(Recorded data)

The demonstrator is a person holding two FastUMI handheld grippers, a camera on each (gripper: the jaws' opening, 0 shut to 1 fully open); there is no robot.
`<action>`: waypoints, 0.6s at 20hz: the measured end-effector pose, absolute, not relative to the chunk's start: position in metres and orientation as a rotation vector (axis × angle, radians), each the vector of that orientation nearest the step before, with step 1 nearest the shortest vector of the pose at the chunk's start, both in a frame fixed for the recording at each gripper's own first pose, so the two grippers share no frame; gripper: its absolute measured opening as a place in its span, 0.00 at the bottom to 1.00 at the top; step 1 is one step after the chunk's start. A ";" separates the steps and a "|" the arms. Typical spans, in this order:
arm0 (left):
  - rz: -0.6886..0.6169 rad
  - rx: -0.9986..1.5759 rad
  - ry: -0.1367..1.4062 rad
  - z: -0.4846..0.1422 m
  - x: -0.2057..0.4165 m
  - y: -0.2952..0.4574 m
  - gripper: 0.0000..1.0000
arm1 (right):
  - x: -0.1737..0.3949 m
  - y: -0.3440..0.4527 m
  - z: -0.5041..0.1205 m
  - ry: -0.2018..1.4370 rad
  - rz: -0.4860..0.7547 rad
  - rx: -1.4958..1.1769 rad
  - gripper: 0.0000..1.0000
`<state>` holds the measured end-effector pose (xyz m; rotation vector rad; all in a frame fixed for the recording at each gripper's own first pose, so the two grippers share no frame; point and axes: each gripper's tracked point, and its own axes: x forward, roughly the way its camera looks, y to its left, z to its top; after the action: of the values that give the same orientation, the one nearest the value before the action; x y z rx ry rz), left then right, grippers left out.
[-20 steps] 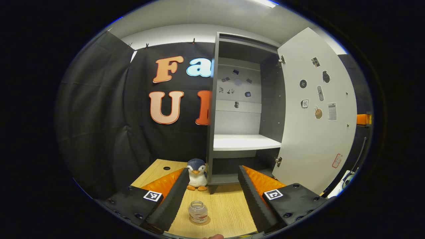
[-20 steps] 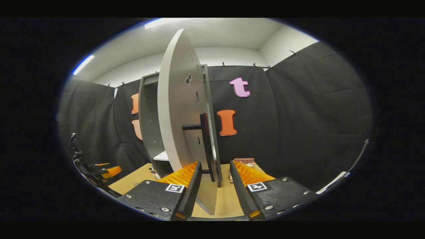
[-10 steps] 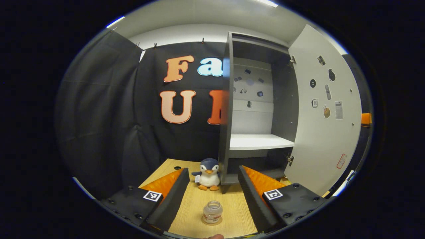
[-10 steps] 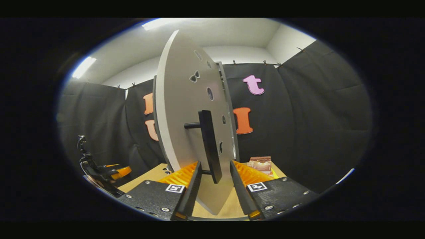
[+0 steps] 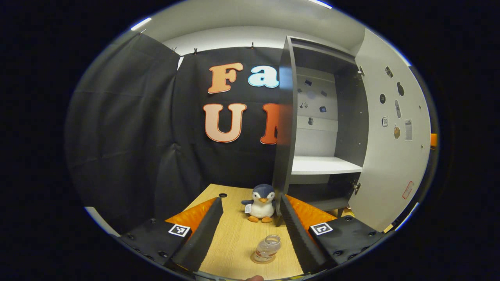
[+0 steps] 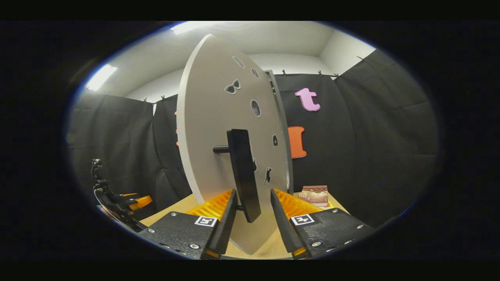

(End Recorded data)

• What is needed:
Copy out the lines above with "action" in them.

• Answer to this problem:
`<action>`: waypoints, 0.6s at 20hz: the measured end-effector pose, absolute, not relative to the chunk's start: position in metres and orientation as a rotation vector (axis × angle, radians), each the vector of that orientation nearest the step before, with step 1 nearest the shortest vector of the pose at the chunk's start, both in a frame fixed for the recording at each gripper's own first pose, so the two grippers share no frame; gripper: its absolute measured opening as a place in its span, 0.00 at the bottom to 1.00 at the top; step 1 is one step after the chunk's start. A ";" separates the steps and a "|" the arms. Typical spans, in this order:
`<state>` holds the measured end-effector pose (xyz m; rotation vector rad; all in a frame fixed for the recording at each gripper's own first pose, so the two grippers share no frame; point and axes: each gripper's tracked point, and its own axes: x forward, roughly the way its camera looks, y to its left, z to its top; after the action: of the values that give the same orientation, the one nearest the value before the action; x y z rx ry rz), left then right, grippers left out.

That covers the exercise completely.